What is expected — Repeat the listing below exactly.

◆ ◆ ◆ ◆ ◆ ◆ ◆

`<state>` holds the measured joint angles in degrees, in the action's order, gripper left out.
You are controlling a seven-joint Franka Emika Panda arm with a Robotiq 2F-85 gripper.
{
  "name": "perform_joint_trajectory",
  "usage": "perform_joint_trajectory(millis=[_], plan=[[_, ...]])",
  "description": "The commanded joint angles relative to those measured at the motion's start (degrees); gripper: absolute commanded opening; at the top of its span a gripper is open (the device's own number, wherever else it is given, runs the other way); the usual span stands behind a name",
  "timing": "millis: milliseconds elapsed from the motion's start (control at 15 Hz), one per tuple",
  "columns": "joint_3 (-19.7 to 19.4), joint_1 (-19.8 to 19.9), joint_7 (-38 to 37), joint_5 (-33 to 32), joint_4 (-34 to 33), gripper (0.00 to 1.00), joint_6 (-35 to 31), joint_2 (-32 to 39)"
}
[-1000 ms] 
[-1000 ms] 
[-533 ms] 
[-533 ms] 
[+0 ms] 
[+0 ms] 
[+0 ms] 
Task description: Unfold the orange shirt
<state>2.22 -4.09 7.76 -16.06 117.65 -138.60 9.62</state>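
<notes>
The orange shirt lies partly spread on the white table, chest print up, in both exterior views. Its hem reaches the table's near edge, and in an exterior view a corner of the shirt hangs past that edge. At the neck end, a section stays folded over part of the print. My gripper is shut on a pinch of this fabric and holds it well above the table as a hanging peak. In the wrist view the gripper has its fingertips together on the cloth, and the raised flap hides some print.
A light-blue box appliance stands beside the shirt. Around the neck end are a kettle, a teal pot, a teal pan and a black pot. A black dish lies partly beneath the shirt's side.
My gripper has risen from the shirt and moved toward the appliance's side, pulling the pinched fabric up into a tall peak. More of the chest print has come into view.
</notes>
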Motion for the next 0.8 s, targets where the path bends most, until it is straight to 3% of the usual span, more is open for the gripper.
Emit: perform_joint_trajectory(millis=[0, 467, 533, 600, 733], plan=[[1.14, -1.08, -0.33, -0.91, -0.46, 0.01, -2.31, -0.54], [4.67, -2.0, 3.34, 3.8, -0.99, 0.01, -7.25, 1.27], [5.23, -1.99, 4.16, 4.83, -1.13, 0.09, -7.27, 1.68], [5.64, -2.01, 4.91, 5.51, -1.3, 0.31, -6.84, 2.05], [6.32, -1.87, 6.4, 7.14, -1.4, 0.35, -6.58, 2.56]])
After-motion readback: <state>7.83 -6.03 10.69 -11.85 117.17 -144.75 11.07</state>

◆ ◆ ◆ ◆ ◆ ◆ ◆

Answer to this task —
`<state>` holds the measured joint angles in degrees, in the action's order, gripper left out.
You are controlling a seven-joint Franka Emika Panda arm with a Robotiq 2F-85 gripper.
{
  "name": "perform_joint_trajectory",
  "usage": "perform_joint_trajectory(millis=[_], plan=[[_, ...]])",
  "description": "The commanded joint angles relative to those measured at the motion's start (degrees); gripper: absolute commanded opening; at the top of its span a gripper is open (the device's own number, wherever else it is given, runs the other way); the usual span stands behind a name",
  "timing": "millis: milliseconds elapsed from the motion's start (control at 15 Hz), one per tuple",
  "columns": "joint_3 (-19.7 to 19.4), joint_1 (-19.8 to 19.9), joint_7 (-38 to 37), joint_5 (-33 to 32), joint_4 (-34 to 33), gripper (0.00 to 1.00), joint_6 (-35 to 31), joint_2 (-32 to 39)"
}
[-1000 ms] 
[-1000 ms] 
[-533 ms] 
[-533 ms] 
[+0 ms] 
[+0 ms] 
[+0 ms] 
Task description: Unfold the orange shirt
<state>2.22 -4.09 7.76 -16.06 117.65 -138.60 9.62</state>
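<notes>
The orange shirt lies partly spread on the white table, chest print up, in both exterior views. Its hem reaches the table's near edge, and in an exterior view a corner of the shirt hangs past that edge. At the neck end, a section stays folded over part of the print. My gripper is shut on a pinch of this fabric and holds it well above the table as a hanging peak. In the wrist view the gripper has its fingertips together on the cloth, and the raised flap hides some print.
A light-blue box appliance stands beside the shirt. Around the neck end are a kettle, a teal pot, a teal pan and a black pot. A black dish lies partly beneath the shirt's side.
My gripper has risen from the shirt and moved toward the appliance's side, pulling the pinched fabric up into a tall peak. More of the chest print has come into view.
</notes>
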Motion for the next 0.8 s, targets where the path bends most, until it is straight to 3% of the usual span, more is open for the gripper.
Emit: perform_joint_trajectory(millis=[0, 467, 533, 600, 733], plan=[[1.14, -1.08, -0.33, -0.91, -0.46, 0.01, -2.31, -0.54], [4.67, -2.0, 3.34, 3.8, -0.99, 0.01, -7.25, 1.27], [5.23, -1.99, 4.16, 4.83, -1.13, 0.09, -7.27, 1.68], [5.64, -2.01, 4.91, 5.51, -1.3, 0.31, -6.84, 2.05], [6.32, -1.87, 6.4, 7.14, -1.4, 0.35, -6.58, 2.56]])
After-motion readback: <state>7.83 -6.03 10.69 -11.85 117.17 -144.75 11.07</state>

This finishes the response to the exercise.